WHAT IS NEEDED
Exclude all pictures. Then restate, word for word, the entries from the first line through the line that contains "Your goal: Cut".

DATASET CONTENT
-=-=-
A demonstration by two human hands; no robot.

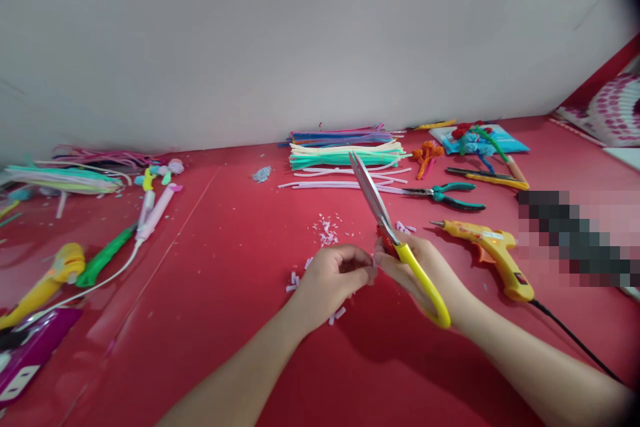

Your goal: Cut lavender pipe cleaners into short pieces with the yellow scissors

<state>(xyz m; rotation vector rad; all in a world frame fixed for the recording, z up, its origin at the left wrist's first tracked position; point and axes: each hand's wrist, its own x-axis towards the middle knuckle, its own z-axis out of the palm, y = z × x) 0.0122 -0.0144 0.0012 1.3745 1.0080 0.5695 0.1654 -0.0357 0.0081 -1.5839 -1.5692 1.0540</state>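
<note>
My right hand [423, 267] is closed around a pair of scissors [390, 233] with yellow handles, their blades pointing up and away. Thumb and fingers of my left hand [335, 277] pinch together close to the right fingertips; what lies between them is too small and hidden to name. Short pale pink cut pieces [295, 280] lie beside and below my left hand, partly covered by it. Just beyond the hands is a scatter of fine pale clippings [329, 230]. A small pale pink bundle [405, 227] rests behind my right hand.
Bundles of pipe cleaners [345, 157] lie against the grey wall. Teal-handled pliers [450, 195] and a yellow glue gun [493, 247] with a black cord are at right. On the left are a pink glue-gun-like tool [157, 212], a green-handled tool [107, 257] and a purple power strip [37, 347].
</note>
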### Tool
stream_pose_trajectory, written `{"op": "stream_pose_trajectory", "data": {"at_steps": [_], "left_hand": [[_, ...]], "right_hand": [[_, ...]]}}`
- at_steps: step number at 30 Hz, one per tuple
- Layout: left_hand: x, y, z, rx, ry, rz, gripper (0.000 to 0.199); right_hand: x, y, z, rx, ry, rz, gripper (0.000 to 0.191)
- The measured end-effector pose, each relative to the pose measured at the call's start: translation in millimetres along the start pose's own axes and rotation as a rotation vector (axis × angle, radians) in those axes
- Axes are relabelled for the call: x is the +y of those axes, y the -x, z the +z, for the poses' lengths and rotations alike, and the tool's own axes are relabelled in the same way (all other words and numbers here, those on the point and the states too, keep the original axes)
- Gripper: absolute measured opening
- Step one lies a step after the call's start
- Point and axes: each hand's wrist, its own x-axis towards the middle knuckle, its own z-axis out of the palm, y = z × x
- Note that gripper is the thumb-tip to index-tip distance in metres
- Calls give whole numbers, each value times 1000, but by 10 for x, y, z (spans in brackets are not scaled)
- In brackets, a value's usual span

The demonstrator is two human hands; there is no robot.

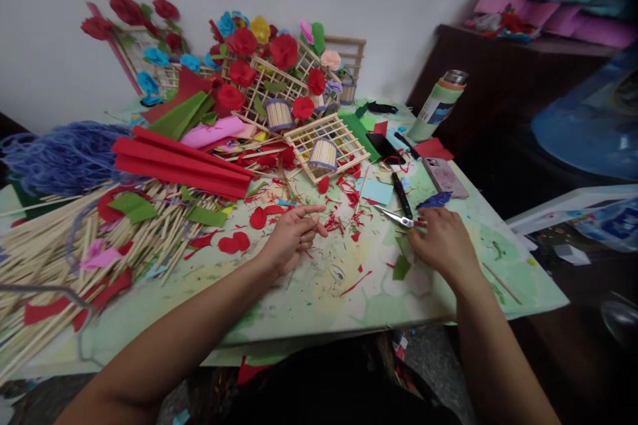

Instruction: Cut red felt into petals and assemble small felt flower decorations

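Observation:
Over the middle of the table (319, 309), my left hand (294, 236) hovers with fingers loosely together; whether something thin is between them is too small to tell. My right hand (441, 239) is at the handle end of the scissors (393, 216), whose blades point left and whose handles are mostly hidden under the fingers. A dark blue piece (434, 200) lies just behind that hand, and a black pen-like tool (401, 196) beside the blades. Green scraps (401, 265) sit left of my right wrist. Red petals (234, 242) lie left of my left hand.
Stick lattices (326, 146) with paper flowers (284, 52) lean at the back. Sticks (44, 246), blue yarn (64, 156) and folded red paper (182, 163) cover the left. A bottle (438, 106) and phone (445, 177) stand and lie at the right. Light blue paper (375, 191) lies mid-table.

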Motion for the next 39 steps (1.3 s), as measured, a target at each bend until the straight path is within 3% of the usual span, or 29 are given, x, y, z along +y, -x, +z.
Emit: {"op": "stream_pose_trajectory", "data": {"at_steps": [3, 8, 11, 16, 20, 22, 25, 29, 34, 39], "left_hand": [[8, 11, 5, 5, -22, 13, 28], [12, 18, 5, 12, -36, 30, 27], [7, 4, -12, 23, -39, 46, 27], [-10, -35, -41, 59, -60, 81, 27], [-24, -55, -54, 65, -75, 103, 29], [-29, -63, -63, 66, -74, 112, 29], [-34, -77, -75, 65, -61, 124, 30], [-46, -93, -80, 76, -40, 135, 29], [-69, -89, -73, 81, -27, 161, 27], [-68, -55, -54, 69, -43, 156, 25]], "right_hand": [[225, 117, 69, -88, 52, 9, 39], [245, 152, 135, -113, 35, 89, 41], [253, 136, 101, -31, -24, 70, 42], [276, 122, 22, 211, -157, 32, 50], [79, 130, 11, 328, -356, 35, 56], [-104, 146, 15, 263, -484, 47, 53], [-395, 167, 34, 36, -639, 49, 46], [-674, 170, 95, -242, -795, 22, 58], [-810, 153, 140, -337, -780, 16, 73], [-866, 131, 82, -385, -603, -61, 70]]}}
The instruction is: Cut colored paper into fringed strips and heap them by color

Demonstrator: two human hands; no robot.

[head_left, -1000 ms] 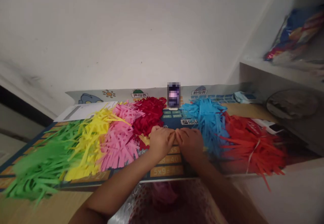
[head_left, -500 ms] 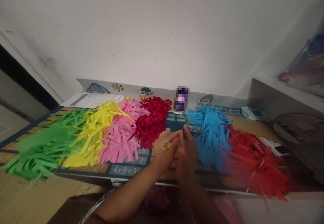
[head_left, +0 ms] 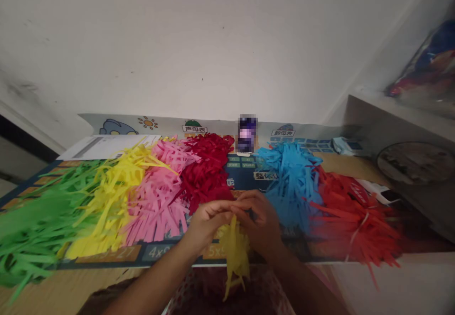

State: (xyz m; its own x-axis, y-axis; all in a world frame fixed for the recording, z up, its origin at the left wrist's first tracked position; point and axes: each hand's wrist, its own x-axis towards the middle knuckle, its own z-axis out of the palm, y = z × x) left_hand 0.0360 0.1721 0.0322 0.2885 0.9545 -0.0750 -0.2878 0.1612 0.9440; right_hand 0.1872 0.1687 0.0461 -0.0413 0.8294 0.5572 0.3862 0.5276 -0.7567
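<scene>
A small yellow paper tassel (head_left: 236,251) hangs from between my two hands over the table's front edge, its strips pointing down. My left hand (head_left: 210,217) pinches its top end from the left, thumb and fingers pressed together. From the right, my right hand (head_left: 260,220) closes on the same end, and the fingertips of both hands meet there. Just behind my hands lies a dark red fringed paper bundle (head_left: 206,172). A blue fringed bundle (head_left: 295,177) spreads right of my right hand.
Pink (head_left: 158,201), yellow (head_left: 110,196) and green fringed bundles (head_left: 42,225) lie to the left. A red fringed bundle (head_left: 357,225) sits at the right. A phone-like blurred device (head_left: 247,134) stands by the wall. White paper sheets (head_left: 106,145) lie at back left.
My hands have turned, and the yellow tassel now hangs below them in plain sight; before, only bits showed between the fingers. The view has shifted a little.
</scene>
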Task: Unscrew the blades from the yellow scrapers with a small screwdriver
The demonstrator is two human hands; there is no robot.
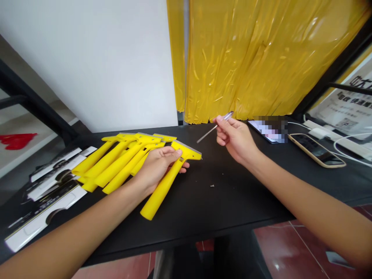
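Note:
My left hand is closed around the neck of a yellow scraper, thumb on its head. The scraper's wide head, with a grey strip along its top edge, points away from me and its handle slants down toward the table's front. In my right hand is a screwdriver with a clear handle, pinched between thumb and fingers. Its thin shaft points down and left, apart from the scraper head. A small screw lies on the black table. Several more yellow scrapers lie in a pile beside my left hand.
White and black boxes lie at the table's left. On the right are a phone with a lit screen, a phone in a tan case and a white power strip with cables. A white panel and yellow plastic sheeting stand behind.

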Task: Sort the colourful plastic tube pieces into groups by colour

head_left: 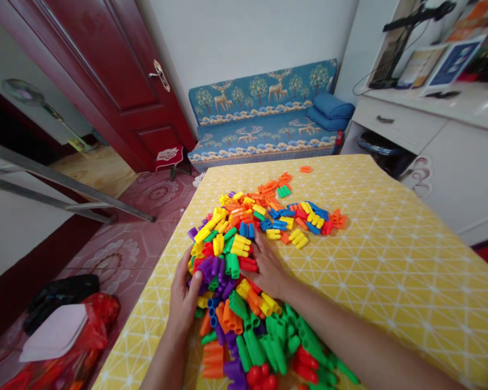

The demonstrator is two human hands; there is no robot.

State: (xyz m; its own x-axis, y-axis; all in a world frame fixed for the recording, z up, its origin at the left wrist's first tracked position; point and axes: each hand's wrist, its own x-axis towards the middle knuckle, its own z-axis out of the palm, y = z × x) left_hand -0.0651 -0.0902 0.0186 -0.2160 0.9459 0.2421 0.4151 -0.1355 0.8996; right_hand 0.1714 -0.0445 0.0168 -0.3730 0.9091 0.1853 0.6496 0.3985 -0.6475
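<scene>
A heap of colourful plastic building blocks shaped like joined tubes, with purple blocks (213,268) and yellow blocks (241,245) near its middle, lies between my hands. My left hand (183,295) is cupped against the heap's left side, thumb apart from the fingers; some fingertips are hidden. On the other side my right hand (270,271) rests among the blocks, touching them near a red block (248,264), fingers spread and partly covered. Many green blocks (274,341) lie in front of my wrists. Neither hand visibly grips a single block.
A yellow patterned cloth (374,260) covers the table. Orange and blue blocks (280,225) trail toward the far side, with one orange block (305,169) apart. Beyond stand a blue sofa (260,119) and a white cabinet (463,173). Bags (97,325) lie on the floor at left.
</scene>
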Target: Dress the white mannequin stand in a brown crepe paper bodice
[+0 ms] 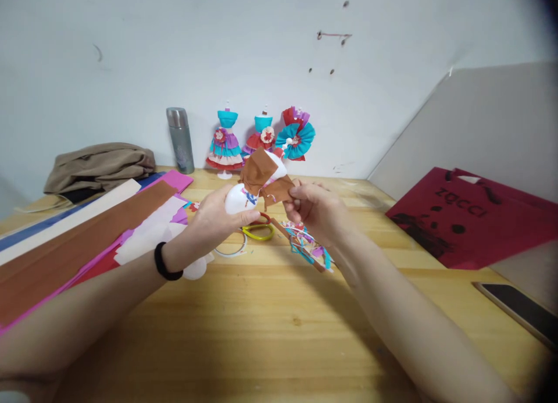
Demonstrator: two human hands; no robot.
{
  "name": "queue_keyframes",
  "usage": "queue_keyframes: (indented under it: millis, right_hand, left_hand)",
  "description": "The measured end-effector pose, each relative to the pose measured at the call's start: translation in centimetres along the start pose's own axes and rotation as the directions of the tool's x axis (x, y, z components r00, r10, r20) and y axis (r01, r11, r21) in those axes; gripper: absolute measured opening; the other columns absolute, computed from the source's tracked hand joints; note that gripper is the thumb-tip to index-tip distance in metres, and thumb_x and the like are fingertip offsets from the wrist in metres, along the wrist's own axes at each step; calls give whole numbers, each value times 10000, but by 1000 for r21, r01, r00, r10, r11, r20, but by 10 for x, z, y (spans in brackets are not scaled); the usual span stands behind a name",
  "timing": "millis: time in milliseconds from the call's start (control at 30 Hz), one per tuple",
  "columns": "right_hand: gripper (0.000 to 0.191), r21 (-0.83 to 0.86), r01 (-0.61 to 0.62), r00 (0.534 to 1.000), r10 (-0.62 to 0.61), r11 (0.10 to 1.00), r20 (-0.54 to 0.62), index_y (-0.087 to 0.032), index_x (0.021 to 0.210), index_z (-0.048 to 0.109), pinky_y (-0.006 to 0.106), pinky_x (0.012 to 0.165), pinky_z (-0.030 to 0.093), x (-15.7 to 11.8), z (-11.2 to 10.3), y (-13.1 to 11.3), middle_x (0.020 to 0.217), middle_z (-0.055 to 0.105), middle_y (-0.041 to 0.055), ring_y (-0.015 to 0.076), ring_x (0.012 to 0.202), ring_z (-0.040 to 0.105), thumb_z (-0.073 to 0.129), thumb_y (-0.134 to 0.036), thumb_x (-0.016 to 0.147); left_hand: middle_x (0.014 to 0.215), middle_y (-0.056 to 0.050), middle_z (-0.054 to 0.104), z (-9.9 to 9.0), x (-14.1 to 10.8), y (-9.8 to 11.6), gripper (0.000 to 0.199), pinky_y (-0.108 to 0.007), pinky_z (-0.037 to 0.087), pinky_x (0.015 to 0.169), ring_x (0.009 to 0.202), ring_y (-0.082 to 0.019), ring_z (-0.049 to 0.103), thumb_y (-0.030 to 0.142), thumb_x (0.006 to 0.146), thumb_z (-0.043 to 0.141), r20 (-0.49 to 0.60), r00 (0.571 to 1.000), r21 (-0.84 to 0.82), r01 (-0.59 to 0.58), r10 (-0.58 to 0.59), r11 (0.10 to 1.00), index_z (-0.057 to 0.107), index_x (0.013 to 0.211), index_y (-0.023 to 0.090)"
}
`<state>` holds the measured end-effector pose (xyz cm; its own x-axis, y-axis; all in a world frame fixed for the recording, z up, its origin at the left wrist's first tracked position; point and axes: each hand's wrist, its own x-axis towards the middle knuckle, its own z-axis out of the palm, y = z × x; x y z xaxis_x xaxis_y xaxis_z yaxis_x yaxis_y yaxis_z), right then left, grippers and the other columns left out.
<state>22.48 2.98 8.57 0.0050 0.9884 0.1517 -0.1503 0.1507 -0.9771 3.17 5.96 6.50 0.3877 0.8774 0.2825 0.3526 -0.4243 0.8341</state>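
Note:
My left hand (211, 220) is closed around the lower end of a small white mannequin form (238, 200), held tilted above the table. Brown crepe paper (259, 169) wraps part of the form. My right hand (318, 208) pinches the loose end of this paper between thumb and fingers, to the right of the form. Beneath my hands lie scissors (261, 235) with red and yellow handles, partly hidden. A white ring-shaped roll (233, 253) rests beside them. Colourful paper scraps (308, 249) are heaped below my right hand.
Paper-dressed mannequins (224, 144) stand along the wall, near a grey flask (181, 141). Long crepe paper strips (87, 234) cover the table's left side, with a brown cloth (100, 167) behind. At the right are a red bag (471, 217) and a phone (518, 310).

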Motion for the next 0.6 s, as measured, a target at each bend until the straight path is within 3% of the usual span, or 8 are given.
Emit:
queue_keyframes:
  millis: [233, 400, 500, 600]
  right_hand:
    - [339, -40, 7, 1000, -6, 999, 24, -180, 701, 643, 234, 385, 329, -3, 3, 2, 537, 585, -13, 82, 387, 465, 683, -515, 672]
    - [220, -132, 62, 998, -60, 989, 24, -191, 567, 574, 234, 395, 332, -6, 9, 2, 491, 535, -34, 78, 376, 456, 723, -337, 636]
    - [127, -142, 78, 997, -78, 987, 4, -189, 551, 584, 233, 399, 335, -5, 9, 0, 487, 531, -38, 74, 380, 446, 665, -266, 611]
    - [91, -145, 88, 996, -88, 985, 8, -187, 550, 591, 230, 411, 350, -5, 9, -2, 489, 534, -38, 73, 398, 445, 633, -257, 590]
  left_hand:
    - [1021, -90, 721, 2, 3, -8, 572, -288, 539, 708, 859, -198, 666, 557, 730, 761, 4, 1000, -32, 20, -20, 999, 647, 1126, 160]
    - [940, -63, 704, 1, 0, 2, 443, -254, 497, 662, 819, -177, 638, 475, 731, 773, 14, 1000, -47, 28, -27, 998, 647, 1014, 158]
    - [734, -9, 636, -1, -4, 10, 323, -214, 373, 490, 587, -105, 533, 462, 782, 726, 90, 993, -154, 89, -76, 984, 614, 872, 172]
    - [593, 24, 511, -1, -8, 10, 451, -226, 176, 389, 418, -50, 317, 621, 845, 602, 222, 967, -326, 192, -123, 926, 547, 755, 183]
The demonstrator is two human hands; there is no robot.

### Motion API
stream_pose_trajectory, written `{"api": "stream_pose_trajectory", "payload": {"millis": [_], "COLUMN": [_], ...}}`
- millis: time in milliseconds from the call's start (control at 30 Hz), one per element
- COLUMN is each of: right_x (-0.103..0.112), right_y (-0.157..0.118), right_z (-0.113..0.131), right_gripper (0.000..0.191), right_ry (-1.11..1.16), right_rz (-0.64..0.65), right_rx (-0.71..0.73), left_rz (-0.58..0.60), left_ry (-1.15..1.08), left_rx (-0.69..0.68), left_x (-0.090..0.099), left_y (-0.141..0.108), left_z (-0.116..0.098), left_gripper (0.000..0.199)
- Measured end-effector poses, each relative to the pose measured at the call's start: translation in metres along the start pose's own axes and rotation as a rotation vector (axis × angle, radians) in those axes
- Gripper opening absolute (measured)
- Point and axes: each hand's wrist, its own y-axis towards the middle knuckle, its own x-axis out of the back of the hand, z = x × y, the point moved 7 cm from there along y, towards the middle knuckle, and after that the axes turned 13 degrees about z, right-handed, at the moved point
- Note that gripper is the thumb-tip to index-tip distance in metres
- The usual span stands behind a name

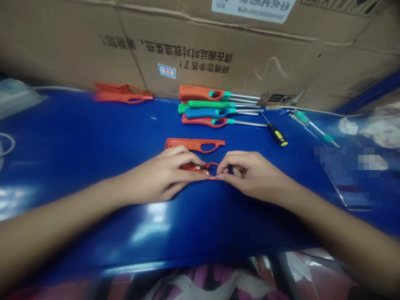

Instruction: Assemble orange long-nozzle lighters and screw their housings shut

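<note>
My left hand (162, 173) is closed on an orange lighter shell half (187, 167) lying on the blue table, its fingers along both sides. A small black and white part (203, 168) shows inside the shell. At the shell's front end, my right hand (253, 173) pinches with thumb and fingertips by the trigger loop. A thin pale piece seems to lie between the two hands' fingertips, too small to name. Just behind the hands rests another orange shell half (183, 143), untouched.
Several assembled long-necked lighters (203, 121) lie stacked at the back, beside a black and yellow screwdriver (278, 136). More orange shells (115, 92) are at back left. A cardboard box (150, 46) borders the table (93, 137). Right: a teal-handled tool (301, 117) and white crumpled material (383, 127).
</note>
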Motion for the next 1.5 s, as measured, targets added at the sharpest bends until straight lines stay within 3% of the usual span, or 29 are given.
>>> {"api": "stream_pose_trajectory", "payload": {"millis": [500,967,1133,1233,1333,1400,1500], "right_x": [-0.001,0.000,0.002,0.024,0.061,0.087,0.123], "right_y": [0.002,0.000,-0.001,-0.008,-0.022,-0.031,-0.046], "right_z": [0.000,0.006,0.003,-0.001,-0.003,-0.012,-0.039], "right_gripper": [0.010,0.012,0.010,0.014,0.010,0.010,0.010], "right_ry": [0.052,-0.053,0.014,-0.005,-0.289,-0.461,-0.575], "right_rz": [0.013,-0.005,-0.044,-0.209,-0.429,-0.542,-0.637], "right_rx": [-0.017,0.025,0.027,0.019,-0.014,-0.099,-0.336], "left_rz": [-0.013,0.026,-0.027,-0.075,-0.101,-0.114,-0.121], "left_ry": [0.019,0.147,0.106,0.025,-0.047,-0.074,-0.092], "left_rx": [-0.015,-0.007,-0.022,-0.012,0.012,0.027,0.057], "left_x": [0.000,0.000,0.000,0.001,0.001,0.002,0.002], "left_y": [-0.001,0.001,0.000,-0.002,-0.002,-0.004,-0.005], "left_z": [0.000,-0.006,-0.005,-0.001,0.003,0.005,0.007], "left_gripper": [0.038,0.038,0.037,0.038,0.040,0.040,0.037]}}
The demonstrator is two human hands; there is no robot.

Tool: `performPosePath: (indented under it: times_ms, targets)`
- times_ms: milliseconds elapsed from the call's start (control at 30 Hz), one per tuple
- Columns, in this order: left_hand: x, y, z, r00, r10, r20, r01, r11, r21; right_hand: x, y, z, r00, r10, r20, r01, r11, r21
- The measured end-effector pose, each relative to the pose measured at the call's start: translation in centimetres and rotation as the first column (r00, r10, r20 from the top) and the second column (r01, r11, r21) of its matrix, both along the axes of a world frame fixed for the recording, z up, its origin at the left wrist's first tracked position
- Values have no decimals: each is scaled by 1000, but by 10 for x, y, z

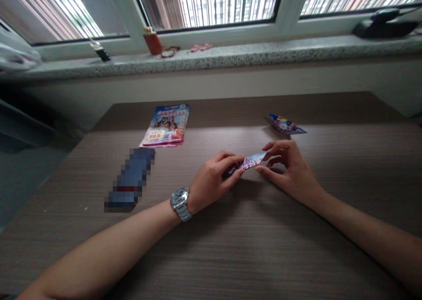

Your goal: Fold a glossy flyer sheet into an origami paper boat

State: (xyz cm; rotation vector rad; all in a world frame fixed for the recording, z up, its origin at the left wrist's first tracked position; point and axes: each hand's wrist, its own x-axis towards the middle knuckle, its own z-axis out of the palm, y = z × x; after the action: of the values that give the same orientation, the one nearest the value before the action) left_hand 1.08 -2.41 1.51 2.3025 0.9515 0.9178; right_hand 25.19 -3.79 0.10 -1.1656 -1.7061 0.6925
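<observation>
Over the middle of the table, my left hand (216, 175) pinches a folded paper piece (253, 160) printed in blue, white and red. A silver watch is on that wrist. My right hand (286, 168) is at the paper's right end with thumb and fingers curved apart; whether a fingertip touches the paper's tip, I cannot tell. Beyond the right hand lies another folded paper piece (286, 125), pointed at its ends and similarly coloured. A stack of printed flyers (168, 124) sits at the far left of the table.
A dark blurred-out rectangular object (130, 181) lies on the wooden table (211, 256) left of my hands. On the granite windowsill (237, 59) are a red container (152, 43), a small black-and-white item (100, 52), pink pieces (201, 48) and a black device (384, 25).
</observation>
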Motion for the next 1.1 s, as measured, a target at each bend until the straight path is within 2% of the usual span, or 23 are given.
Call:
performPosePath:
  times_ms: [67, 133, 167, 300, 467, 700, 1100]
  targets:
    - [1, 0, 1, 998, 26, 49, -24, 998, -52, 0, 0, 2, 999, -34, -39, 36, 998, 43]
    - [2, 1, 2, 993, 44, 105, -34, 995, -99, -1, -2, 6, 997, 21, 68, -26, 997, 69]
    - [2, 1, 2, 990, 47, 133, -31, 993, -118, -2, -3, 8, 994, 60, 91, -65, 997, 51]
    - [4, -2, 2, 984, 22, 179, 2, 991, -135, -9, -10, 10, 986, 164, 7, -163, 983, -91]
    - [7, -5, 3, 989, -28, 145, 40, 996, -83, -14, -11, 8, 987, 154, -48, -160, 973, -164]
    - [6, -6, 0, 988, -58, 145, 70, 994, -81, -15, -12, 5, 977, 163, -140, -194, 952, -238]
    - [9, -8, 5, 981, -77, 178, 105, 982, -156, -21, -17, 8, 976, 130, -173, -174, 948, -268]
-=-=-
RESULT OF THE TASK
A demonstration by two human hands; no robot.


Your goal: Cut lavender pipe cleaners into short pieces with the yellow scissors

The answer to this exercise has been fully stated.